从/ var和/ tmp目录重定向嵌入式Hive

时间:2017-05-09 06:30:56

标签: hadoop apache-spark hive

对于我的单元测试,我在笔记本电脑上使用hive上下文运行本地spark。在启动时,它为其临时文件创建两个目录,一个在/var下,一个在/tmp下:

... INFO SessionState: Created local directory: /var/folders/h3/...
... INFO SessionState: Created HDFS directory: /tmp/hive/<username>/...

这些文件夹由org.apache.hadoop.hive.ql.session.SessionState类创建。
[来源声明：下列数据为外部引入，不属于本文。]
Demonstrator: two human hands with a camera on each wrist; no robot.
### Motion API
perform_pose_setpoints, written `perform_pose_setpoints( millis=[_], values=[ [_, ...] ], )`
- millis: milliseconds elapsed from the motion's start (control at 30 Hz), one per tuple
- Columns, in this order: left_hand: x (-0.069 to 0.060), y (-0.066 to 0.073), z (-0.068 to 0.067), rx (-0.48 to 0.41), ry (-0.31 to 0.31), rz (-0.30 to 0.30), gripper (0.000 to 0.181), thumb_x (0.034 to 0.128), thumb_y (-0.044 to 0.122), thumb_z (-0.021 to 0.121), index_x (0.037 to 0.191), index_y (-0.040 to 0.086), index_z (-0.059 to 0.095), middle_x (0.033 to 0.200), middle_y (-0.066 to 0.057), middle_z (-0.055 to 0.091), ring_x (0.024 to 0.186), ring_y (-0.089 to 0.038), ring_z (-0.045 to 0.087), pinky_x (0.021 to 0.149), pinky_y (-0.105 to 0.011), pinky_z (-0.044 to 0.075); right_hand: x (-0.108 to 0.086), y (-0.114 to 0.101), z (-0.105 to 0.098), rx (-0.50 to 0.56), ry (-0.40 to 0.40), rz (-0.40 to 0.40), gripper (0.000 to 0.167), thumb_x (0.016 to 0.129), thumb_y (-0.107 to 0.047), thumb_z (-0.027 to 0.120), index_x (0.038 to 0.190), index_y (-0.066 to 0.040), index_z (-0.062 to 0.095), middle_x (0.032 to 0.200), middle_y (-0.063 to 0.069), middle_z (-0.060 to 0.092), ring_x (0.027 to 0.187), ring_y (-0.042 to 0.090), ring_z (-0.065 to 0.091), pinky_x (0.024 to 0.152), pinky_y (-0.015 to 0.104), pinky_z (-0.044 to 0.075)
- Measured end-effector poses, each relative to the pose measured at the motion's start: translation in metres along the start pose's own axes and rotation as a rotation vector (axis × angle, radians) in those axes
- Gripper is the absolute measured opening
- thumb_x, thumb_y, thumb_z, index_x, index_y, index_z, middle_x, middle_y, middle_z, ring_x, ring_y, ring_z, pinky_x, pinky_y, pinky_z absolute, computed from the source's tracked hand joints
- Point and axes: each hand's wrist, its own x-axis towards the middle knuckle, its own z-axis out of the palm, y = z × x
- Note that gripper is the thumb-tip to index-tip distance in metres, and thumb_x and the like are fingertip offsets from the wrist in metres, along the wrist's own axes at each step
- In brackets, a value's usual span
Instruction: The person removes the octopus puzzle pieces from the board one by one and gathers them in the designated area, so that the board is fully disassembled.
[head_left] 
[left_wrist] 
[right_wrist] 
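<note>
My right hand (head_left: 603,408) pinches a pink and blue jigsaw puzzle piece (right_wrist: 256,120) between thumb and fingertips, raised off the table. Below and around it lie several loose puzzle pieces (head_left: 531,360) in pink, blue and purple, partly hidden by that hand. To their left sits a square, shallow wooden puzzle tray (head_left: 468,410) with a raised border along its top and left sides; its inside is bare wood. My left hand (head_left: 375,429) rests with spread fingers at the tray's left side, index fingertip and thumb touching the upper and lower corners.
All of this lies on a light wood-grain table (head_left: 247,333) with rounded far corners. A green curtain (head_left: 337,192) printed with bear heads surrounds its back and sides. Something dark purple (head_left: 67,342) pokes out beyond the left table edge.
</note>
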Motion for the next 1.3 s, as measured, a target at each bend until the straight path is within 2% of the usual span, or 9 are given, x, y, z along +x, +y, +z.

为了避免触发某些本地安全服务,我需要将这些目录重定向到另一个文件夹,例如/Users/<username>/safe/

如何覆盖这些默认设置以在指定路径下打开临时文件夹?

1 个答案:

答案 0 :(得分:0)

在独立的Hive中,SessionState有一些可配置的参数,所有参数均可从hive-site.xml设置:

SCRATCHDIR("hive.exec.scratchdir", "/tmp/hive",
    "HDFS root scratch dir for Hive jobs which gets created with write all (733) permission. " +
    "For each connecting user, an HDFS scratch dir: ${hive.exec.scratchdir}/<username> is created, " +
    "with ${hive.scratch.dir.permission}."),

LOCALSCRATCHDIR("hive.exec.local.scratchdir",
    "${system:java.io.tmpdir}" + File.separator + "${system:user.name}",
    "Local scratch space for Hive jobs"),

DOWNLOADED_RESOURCES_DIR("hive.downloaded.resources.dir",
    "${system:java.io.tmpdir}" + File.separator + "${hive.session.id}_resources",
    "Temporary local directory for added resources in the remote file system."),

HIVEHISTORYFILELOC("hive.querylog.location",
    "${system:java.io.tmpdir}" + File.separator + "${system:user.name}",
    "Location of Hive run time structured log file")

我不熟悉Spark嵌入Hive的确切方式,但我确信有一个hive-site.xml(链接的是测试配置文件),这是控制hive.exec.scratchdir的值, hive.exec.local.scratchdir和其他人。